FIRE EFFECTS ON TARGET SPECIES:


Moisture content of honey mesquite stems was high and there was little dead mesquite wood to increase fire severity. Most damage to stems was by scorching rather than by combustion. Top-kill (including all sites) ranged from 11% to 94%, and percent foliage remaining on non-top-killed trees ranged from 4% to 100%. Where fire did not top-kill, it often burned the lower part of the canopy giving the appearance of a browse line. No more than 1% of honey mesquite on any site were root-killed; top-killed trees all resprouted from the base. Of the fire temperature parameters, the strongest relation was between top-kill and FTD100 between 3.25 and 9.75 feet (1-3 m), though there was also a clear effect of FTD200 on top-kill between 39 and 117 inches (1-3 m) and FTD200 between 4 and 12 inches (10-30 cm). Top-kill was influenced more by the conditions within the canopy than those at ground level even though fire severity (peak temperature and duration) was lower at canopy height. The authors concluded that top-kill occurs by convective heating rather than by girdling stem bases. Branches are thought to be less resistant because their bark is thinner and less dense.
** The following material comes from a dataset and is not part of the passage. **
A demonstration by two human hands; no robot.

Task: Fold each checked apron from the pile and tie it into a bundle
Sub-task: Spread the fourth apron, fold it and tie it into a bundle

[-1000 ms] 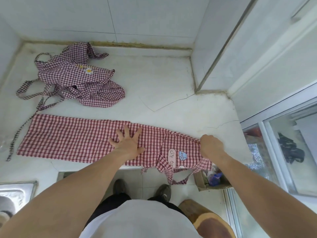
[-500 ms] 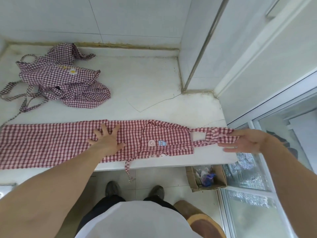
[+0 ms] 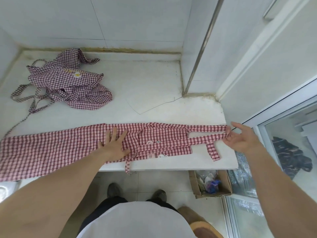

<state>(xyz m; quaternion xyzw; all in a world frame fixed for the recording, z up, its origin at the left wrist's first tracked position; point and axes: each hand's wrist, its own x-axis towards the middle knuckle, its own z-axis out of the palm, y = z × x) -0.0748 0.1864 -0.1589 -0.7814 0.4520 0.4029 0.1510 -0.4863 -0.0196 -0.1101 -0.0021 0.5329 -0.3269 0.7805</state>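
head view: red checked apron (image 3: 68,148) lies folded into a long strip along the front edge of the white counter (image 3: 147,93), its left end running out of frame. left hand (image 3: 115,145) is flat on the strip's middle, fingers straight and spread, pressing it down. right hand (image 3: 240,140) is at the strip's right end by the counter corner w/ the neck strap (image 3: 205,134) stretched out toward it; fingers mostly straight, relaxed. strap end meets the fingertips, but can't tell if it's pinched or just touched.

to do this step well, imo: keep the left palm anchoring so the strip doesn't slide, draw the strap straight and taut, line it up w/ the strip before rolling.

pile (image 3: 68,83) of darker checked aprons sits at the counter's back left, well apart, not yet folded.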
Of the fuel and weather characteristics, air temperature, fine fuel moisture, and fine fuel amount all influenced top-kill. The finding that air temperature had a dramatic effect on top-kill is in contrast to the findings of Britton and Wright [30] who found little correlation between top-kill and air temperature. Relative humidity was a factor in top-kill and foliage loss only on the Y Ranch pastures; Ninemile was thought to be less affected by the relative humidity because fine fuel there was more green.

Conditions required for root-kill are much different than those required for top-kill. High temperatures at the ground level influence root-kill more than top-kill.  Presented below are r2 values for regressions between fuel, weather, fire temperature, and fire temperature duration (FTD) variables and mesquite responses.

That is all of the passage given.